Figure 4.

Calibration plot for determination of ratios of Gαs using the Pyrosequencing method. (A) Plasmids containing full-length cDNA of Gαs_L−CAG and Gαs_S+CAG were mixed at different ratios in which C5 represents the long form and T6 the short form (Fig. 2). Plasmids were mixed as indicated and PCR was carried out with primers GNAS_RT_Se2 and GNAS_RT_AS2_BT. Products were visualized on a 2.5% agarose gel. Staining of the agarose gel with ethidium bromide resulted in brighter upper bands due to enhanced ethidium bromide intercalation into longer PCR products. (B) Sequencing was carried out using sequencing primer GNAS_Pyr_Seq_spl and peak heights were determined using Pyrosequencing software.

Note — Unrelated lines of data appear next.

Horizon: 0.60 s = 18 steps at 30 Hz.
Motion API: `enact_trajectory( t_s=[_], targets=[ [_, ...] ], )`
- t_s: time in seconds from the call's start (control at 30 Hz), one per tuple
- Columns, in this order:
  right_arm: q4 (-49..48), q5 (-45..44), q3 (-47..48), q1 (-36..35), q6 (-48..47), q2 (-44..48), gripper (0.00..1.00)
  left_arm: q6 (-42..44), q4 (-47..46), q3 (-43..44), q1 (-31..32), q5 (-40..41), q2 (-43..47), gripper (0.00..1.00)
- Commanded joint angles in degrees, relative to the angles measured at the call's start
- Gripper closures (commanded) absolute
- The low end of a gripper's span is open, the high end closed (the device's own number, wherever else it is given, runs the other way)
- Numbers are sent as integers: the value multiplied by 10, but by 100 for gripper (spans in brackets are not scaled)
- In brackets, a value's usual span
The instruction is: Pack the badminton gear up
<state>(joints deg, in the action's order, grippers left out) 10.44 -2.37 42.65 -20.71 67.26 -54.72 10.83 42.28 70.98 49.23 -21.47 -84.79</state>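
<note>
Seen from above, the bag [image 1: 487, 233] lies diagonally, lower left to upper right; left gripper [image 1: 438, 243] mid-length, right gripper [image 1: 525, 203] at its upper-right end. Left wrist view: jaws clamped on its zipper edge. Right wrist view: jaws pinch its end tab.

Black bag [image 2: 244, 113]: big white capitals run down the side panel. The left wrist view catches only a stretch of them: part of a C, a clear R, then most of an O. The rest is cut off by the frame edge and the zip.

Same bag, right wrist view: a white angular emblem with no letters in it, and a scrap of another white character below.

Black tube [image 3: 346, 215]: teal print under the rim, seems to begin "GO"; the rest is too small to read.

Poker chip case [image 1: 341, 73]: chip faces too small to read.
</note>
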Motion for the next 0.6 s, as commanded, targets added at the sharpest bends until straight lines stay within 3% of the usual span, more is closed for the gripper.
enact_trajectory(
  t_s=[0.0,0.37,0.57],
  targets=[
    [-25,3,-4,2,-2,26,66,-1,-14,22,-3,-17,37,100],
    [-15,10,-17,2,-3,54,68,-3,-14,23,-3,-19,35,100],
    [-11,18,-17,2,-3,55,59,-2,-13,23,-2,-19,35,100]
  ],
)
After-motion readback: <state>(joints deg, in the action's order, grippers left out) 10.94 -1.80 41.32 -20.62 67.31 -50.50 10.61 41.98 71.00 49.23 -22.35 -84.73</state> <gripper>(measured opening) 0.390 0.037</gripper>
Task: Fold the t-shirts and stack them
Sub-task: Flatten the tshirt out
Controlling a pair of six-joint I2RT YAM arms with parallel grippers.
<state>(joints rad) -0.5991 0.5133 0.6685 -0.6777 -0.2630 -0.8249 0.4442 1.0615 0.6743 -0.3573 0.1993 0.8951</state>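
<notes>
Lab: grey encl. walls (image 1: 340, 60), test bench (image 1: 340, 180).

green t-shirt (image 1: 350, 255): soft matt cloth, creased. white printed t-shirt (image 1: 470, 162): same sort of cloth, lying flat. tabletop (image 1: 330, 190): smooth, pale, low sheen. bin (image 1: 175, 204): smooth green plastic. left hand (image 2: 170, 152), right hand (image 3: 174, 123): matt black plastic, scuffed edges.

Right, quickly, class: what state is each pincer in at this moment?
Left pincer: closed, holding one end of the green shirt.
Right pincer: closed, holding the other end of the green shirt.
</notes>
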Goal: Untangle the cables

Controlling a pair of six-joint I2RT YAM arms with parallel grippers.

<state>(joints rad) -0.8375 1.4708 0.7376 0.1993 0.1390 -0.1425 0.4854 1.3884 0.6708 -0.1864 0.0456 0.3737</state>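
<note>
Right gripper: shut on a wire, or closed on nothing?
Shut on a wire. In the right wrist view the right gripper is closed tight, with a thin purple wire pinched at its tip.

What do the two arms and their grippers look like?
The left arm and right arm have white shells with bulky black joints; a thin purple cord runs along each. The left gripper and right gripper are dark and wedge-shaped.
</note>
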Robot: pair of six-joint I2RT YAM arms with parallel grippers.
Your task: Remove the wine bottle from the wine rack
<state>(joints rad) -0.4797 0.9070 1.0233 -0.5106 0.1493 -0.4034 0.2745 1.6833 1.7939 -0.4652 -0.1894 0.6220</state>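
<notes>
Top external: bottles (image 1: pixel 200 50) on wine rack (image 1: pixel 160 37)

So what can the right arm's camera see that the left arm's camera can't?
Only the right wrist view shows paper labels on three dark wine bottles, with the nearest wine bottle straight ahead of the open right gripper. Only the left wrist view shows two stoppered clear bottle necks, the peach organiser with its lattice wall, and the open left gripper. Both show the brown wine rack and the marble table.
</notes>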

Ratios were measured as (C5/G7) + (1 − T6/G7)]/2, with G7 representing peak height for both forms and plotted versus the expected ratios. (C) Plasmids containing full-length cDNA of Gαs_L−CAG and Gαs_L+CAG were mixed at different ratios in which C12 represents the +CAG form and G13 the −CAG form (Fig. 3). PCR was carried out with primers GNAS_RT_Se3 and GNAS_RT_AS2_BT. Ratios were measured as [(C12/G15) + (1 − G13/G15)]/2 with G15 representing peak height for both forms and plotted versus the expected ratios. For each data point two independent determinations were performed. A linear relationship between measured and calculated ratios over the whole range of tested ratios could be confirmed. Data are means ± SEM. r ² = goodness of fit (values can range from 0.0 to 1.0; prediction of x values from y values is possible with a value close to 1.0).